EXERCISE OBJECTIVE: An exact copy of the lines of the listing below between the "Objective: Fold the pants" line and the "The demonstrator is" line, both included, is the whole answer; please omit the pictures.

SUPPLIED ENTRIES:
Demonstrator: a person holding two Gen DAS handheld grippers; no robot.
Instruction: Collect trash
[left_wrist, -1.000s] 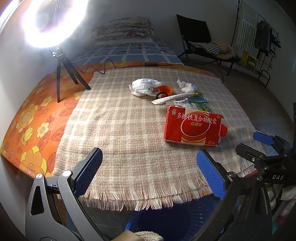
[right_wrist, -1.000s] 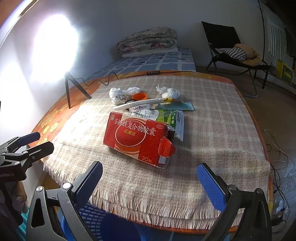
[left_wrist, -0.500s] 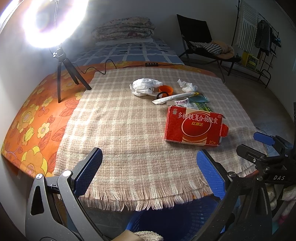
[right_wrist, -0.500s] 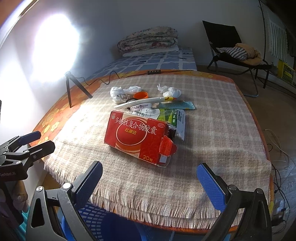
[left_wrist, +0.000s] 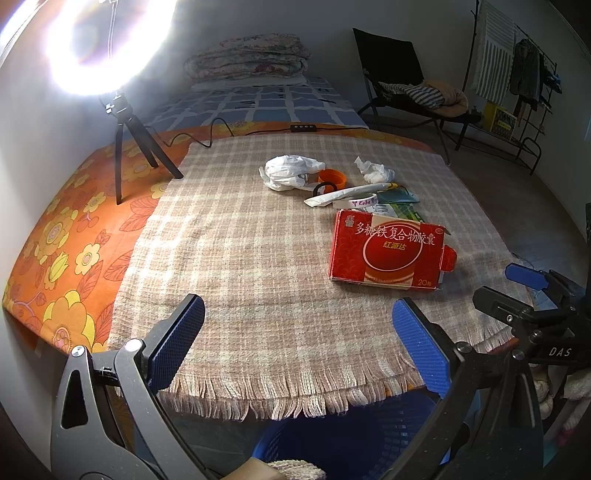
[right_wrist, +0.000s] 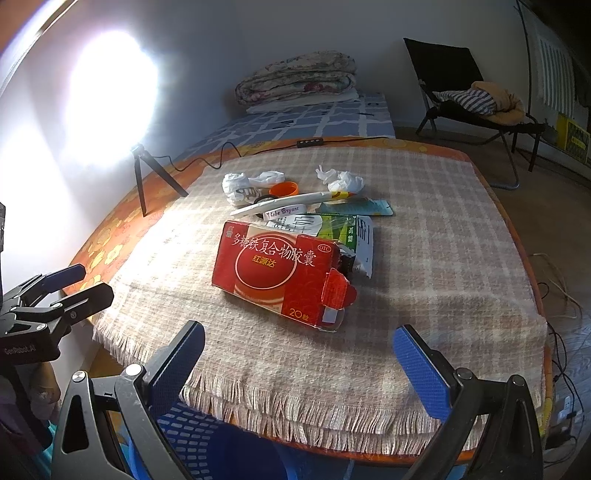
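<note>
Checked cloth (left_wrist: 258, 258) with a fringed near edge covers most of a table, and an orange flowered cover (left_wrist: 66, 251) shows beside it on the side of the ring light (left_wrist: 110, 40). The light stands on a small black tripod (left_wrist: 129, 147) at the far corner of the cloth, glaring white. Beyond the cloth lies a bed with a blue checked sheet (left_wrist: 258, 103) and a folded quilt (right_wrist: 299, 77); a black folding chair (right_wrist: 465, 99) heaped with clothes stands past the far side.

Near the middle of the cloth lies the red box (right_wrist: 280, 269), flat, printed with white Chinese characters and a large circle, one end flap (right_wrist: 338, 291) standing open. Just behind the red box sit a green and white carton (right_wrist: 343, 229), a white wristband (right_wrist: 284, 212), a long white wrapper (right_wrist: 291, 203), an orange cap (right_wrist: 283, 189), a crumpled white bag (left_wrist: 288, 171) and a tissue wad (right_wrist: 341, 179).

A blue basket (left_wrist: 354, 443) sits under the cloth's near edge. The left gripper (left_wrist: 299, 347) and the right gripper (right_wrist: 299, 363) both hover at that edge, fingers spread wide, holding nothing.
</note>
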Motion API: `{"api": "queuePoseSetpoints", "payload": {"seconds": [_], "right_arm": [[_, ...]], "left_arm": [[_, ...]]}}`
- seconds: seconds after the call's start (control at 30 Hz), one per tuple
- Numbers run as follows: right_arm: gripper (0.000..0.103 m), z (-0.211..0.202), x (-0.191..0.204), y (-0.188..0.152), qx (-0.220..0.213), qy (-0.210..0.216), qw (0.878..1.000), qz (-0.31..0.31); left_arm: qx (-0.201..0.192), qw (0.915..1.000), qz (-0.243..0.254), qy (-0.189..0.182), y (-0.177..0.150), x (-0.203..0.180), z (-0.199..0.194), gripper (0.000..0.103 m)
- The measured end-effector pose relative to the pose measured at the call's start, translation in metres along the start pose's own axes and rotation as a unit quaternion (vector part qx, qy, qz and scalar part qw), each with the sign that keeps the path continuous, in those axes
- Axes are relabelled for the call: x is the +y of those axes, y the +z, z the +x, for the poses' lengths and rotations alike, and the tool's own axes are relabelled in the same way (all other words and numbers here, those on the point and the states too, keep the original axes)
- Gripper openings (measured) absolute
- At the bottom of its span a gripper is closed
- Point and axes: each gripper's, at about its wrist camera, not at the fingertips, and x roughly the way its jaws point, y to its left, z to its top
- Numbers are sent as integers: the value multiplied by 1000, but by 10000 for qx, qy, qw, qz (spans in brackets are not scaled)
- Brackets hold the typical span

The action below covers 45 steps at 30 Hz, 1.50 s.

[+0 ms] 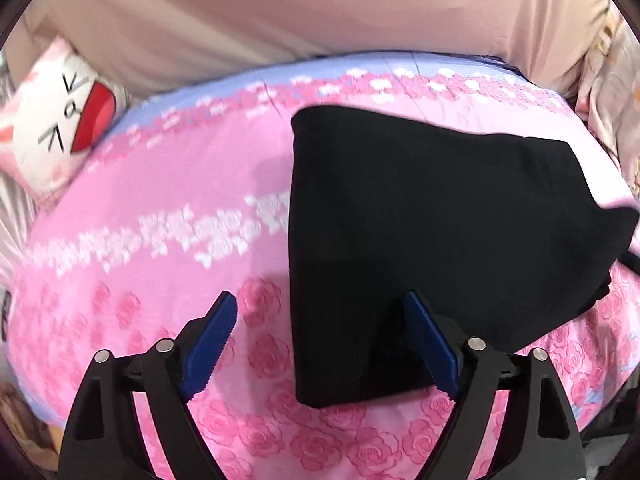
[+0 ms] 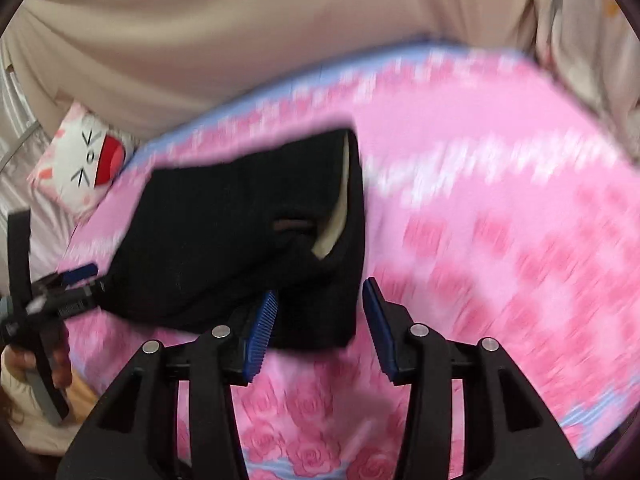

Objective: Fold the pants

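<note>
The black pants (image 1: 440,220) lie folded into a thick pad on the pink bedsheet (image 1: 180,184). My left gripper (image 1: 320,340) stands open wide over their near left corner, its right pad above the cloth and its left pad over bare sheet. In the right wrist view the pants (image 2: 240,240) show a pale lining at an open edge. My right gripper (image 2: 320,332) is open, with the pants' near right corner between its pads and not pinched. The left gripper (image 2: 86,280) shows at the pants' left edge, held by a hand (image 2: 24,364).
A white cat-face pillow (image 1: 60,120) lies at the sheet's far left corner. Beige fabric (image 1: 320,12) covers the back. Pale floral cloth (image 1: 612,112) is bunched at the far right. Rose-print sheet (image 2: 500,260) stretches to the right of the pants.
</note>
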Motion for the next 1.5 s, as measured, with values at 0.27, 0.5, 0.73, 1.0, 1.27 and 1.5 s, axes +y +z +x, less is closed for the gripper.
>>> {"api": "queuePoseSetpoints", "payload": {"seconds": [0.27,0.5,0.73,1.0,1.27,1.5], "right_arm": [[43,-6,64,40,-699,280,9938,-823],[42,57,58,10,283,-71,9957,-880],[40,46,32,4,299,-58,9979,-571],[42,50,63,45,35,-12,9939,-1100],[48,93,26,50,582,-107,9957,-713],[81,75,-31,2,971,-13,9950,248]], "left_arm": [[-171,9997,53,137,9,-8,-5,84],[-79,9998,75,195,8,-5,5,84],[25,9997,113,204,5,-5,16,85],[17,9994,149,313,5,-11,19,85],[-8,9999,-75,-142,5,4,11,86],[721,9772,-1076,-1685,-2,31,56,87]]}}
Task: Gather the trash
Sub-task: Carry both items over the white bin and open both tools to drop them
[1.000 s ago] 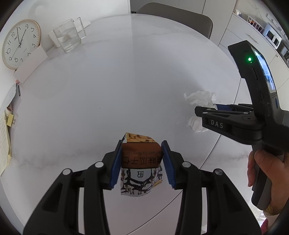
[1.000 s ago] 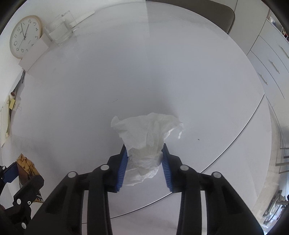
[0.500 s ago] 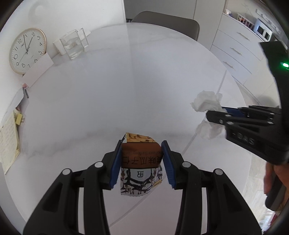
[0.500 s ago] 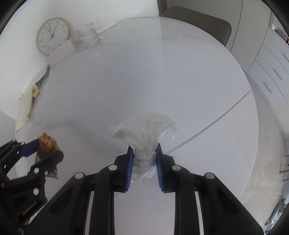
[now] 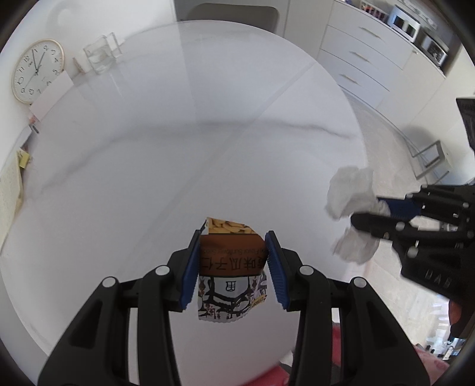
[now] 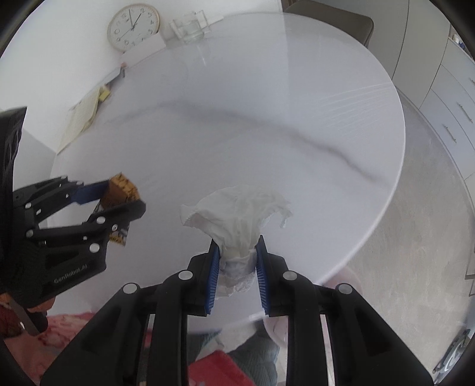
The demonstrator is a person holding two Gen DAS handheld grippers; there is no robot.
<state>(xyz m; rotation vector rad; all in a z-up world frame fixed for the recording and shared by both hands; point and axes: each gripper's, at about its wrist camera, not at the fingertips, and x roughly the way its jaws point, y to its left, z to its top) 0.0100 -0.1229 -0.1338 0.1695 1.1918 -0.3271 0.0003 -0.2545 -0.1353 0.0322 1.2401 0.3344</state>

ANSWER TO THIS EXERCISE:
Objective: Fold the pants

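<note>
The black pants (image 1: 440,220) lie folded into a thick pad on the pink bedsheet (image 1: 180,184). My left gripper (image 1: 320,340) stands open wide over their near left corner, its right pad above the cloth and its left pad over bare sheet. In the right wrist view the pants (image 2: 240,240) show a pale lining at an open edge. My right gripper (image 2: 320,332) is open, with the pants' near right corner between its pads and not pinched. The left gripper (image 2: 86,280) shows at the pants' left edge, held by a hand (image 2: 24,364).
A white cat-face pillow (image 1: 60,120) lies at the sheet's far left corner. Beige fabric (image 1: 320,12) covers the back. Pale floral cloth (image 1: 612,112) is bunched at the far right. Rose-print sheet (image 2: 500,260) stretches to the right of the pants.
</note>
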Motion for the next 1.5 s, as measured, with values at 0.27, 0.5, 0.73, 1.0, 1.27 and 1.5 s, axes +y +z +x, less is closed for the gripper.
>>> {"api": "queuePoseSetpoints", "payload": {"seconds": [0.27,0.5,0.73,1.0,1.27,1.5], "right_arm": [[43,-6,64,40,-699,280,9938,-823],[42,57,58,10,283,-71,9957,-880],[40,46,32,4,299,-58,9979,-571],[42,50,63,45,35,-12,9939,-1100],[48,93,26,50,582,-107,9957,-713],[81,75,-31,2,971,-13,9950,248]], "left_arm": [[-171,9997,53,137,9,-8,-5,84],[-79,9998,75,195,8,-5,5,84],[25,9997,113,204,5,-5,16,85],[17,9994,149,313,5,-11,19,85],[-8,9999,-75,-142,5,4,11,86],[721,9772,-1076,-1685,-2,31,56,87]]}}
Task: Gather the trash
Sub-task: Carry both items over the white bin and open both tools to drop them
[1.000 s ago] 
[1.000 s ago] 
[0.500 s ago] 
[0.500 s ago] 
[now] 
[now] 
The demonstrator is a person holding two Gen DAS handheld grippers; there is no robot.

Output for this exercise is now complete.